DATA Start Marker

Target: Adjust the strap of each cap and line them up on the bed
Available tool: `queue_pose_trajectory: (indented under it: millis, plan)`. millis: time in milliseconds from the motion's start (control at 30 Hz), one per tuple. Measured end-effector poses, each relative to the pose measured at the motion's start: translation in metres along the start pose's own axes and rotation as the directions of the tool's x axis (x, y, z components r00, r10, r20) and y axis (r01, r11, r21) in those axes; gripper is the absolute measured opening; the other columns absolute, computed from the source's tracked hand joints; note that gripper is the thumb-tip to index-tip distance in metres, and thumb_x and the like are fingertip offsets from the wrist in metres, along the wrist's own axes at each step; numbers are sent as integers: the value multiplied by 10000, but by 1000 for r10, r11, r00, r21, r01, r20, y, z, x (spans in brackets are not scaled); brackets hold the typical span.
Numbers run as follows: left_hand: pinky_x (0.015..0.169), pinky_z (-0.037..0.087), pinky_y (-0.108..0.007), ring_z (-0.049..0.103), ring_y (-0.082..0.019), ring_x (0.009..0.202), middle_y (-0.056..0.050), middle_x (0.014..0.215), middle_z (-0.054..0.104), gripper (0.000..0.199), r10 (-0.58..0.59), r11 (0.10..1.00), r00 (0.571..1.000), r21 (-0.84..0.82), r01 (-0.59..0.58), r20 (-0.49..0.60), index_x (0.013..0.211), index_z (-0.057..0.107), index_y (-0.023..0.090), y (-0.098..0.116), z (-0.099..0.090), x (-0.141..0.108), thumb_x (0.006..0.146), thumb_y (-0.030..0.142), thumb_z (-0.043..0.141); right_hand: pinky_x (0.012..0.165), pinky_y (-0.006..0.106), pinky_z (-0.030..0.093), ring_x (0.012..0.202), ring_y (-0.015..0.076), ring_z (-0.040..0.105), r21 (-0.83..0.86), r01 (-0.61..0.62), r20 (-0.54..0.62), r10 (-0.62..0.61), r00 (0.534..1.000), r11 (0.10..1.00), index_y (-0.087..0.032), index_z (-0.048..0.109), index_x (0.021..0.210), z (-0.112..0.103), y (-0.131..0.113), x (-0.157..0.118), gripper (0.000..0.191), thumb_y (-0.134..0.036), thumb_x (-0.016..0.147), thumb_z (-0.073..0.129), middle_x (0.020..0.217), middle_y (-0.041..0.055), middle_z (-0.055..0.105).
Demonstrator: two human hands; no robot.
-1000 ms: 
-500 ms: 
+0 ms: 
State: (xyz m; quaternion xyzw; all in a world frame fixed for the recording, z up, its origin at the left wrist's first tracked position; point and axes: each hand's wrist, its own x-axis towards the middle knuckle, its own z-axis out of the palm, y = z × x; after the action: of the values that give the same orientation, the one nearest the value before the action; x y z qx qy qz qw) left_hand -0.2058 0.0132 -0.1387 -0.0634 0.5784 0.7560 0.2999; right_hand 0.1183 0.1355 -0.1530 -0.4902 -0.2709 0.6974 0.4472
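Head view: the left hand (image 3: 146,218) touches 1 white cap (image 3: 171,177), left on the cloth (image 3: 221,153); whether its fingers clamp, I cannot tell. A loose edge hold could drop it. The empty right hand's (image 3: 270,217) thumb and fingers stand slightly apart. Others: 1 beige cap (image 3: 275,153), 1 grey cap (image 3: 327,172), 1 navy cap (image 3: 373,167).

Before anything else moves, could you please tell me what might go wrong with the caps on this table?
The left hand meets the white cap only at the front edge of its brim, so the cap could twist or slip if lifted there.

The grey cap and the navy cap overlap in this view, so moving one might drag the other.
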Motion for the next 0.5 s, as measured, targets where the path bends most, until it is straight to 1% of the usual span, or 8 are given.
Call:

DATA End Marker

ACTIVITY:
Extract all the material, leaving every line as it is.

REPLY TO THE EXERCISE:
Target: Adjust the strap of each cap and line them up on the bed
Available tool: `queue_pose_trajectory: (indented under it: millis, plan)`. millis: time in milliseconds from the motion's start (control at 30 Hz), one per tuple. Measured end-effector poses, each relative to the pose measured at the motion's start: translation in metres along the start pose's own axes and rotation as the directions of the tool's x axis (x, y, z components r00, r10, r20) and y axis (r01, r11, r21) in those axes; gripper is the absolute measured opening; the other columns absolute, computed from the source's tracked hand joints; note that gripper is the thumb-tip to index-tip distance in metres, and thumb_x and the like are fingertip offsets from the wrist in metres, along the wrist's own axes at each step; numbers are sent as integers: the value multiplied by 10000, but by 1000 for r10, r11, r00, r21, r01, r20, y, z, x (spans in brackets are not scaled); brackets hold the typical span.
Numbers run as follows: left_hand: pinky_x (0.015..0.169), pinky_z (-0.037..0.087), pinky_y (-0.108..0.007), ring_z (-0.049..0.103), ring_y (-0.082..0.019), ring_x (0.009..0.202), middle_y (-0.056..0.050), middle_x (0.014..0.215), middle_z (-0.054..0.104), gripper (0.000..0.199), r10 (-0.58..0.59), r11 (0.10..1.00), r00 (0.571..1.000), r21 (-0.84..0.82), r01 (-0.59..0.58), r20 (-0.49..0.60), index_x (0.013..0.211), index_z (-0.057..0.107), index_y (-0.023..0.090), y (-0.098..0.116), z (-0.099..0.090), x (-0.141..0.108), thumb_x (0.006..0.146), thumb_y (-0.030..0.142), thumb_z (-0.043..0.141); right_hand: pinky_x (0.012..0.165), pinky_y (-0.006..0.106), pinky_z (-0.030..0.093), ring_x (0.012..0.202), ring_y (-0.015..0.076), ring_z (-0.040..0.105), r21 (-0.83..0.86), r01 (-0.61..0.62), r20 (-0.54..0.62), r10 (-0.62..0.61), r00 (0.534..1.000), r11 (0.10..1.00), index_y (-0.087..0.032), index_z (-0.048..0.109), index_x (0.021..0.210), z (-0.112..0.103), y (-0.131..0.113), x (-0.157..0.118), gripper (0.000..0.191), thumb_y (-0.134..0.036), thumb_x (-0.016..0.147), thumb_z (-0.073..0.129), middle_x (0.020..0.217), middle_y (-0.041..0.055), middle_z (-0.055..0.105).
Demonstrator: two human hands; no robot.
-1000 ms: 
-500 ms: 
+0 ms: 
State: (xyz m; quaternion xyzw; all in a world frame fixed for the recording, z up, its origin at the left wrist's first tracked position; point and axes: each hand's wrist, its own x-axis towards the middle knuckle, its own z-axis out of the palm, y = z × x; after the action: of the values that give the same orientation, the one nearest the value before the action; x y z qx qy qz qw) left_hand -0.2058 0.0132 -0.1387 -0.0634 0.5784 0.7560 0.2999; right_hand 0.1183 0.1355 -0.1530 -0.4902 -0.2709 0.6974 0.4472
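Head view: the left hand (image 3: 146,218) touches 1 white cap (image 3: 171,177), left on the cloth (image 3: 221,153); whether its fingers clamp, I cannot tell. A loose edge hold could drop it. The empty right hand's (image 3: 270,217) thumb and fingers stand slightly apart. Others: 1 beige cap (image 3: 275,153), 1 grey cap (image 3: 327,172), 1 navy cap (image 3: 373,167).

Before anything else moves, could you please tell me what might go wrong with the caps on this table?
The left hand meets the white cap only at the front edge of its brim, so the cap could twist or slip if lifted there.

The grey cap and the navy cap overlap in this view, so moving one might drag the other.
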Motion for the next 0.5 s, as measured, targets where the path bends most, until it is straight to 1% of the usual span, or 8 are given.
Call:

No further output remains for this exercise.